You can render any page in the new renderer by clicking the sidebar link "Download as WMF PDF"; if you "Download as PDF" you'll be using the old renderer (useful for comparison.) Additionally, you can create full books via Special:Book -- our renderer is "RDF to Latex (PDF)" and the old renderer is "e-book (PDF)". You can also try out the "RDF to Text (TXT)" renderer, but that's not on the critical path. As of right now we do not have a bugzilla project entry so reply to this email, or email me directly -- we'll need one of: the name of the page, the name of the collection, or the collection_id parameter from the URL to debug.
There are some code bits that we know are still missing that we will have to address in the coming weeks or in another sprint. * Attribution for images and text. The APIs are done, but we still need to massage that information into the document. * Message translation -- right now all internal messages are in English which is not so helpful to non English speakers. * Things using the <cite> tag and the Cite extension are not currently supported (meaning you won't get nice references.) * Tables may not render at all, or may break the renderer. * Caching needs to be greatly improved.
Looking longer term into deployment on wiki, my plans right now are to get this into beta labs for general testing and connect test.wikipedia.org up to our QA hardware for load testing. The major blocker there is acceptance of the Node.JS 0.10, and TexLive 2012 packages into reprap, our internal aptitude package source. This is not quite as easy as it sounds, we already use TexLive 2009 in production for the Math extension and we must apply thorough tests to ensure we do not introduce any regressions when we update to the 2012 package. I'm not sure what actual dates for those migrations / testing will be because it greatly depends on when Ops has time. In the meantime, our existing PDF cluster based on mwlib will continue to serve our offline needs. Once our solution is deployed and tested, mwlib (pdf[1-3]) will be retired here at the WMF and print on demand services will be provided directly by PediaPress servers.

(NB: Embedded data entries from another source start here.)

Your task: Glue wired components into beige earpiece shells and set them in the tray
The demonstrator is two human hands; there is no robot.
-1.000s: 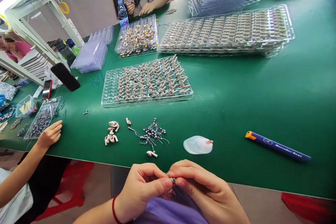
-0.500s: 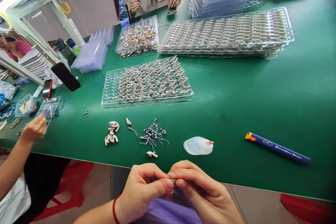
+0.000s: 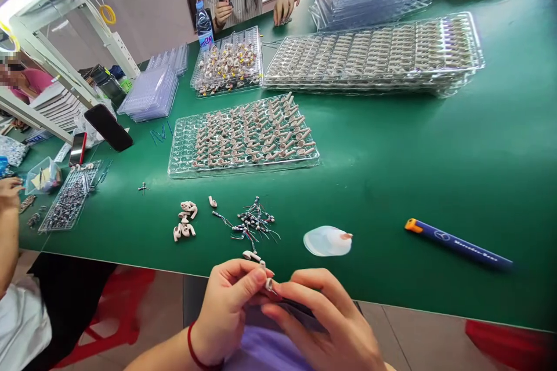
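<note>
My left hand [image 3: 228,307] pinches a beige earbud shell [image 3: 263,266] between thumb and forefinger, its round head facing right. Close against that head are the bent thumb and forefinger of my right hand [image 3: 324,316]; what lies between them is too small to make out. On the green table ahead, another beige shell [image 3: 251,255] lies just beyond my left hand. Past it is a heap of small parts with thin wires [image 3: 256,217]. Several loose shells [image 3: 185,221] form a little group to the left. A whitish, translucent flat piece [image 3: 326,242] lies right of the wired parts.
A clear tray of shells [image 3: 243,133] sits mid-table, with stacked filled trays [image 3: 374,58] behind. A blue pen-shaped tool [image 3: 461,245] lies at right. A phone [image 3: 108,126] leans at left. Co-workers sit across and on the left, one hand [image 3: 8,194] at the left edge.
My hands have come apart slightly, and the earbud shell now shows in my left fingers. The left co-worker's hand has drawn left, off the tray of small parts.
</note>
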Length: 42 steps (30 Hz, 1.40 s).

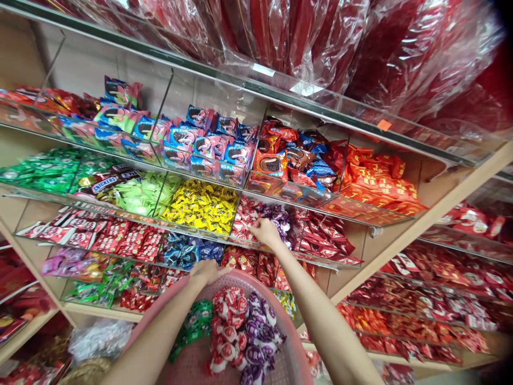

For the technically curious; we're approximately following the parsoid deployment model -- using trebuchet to push out a source repository (services/ocg-collection) that has the configuration and node dependencies built on tin along with git submodules containing the actual service code.
It may not look like it on the surface, but we've come a long way and it wouldn't have been possible without the (probably exasperated) help from Jeff Green, Faidon, and Ori. Also big thanks to Brad and Max for their work, and Gabriel for some head thunking. C. Scott and I are not quite off the hook yet, as indicated by the list above, but hopefully soon enough we'll be enjoying the cake and cookies from another new product launch. (And yes, even if you're remote if I promised you cookies as bribes I'll ship them to you :p)
~Matt Walker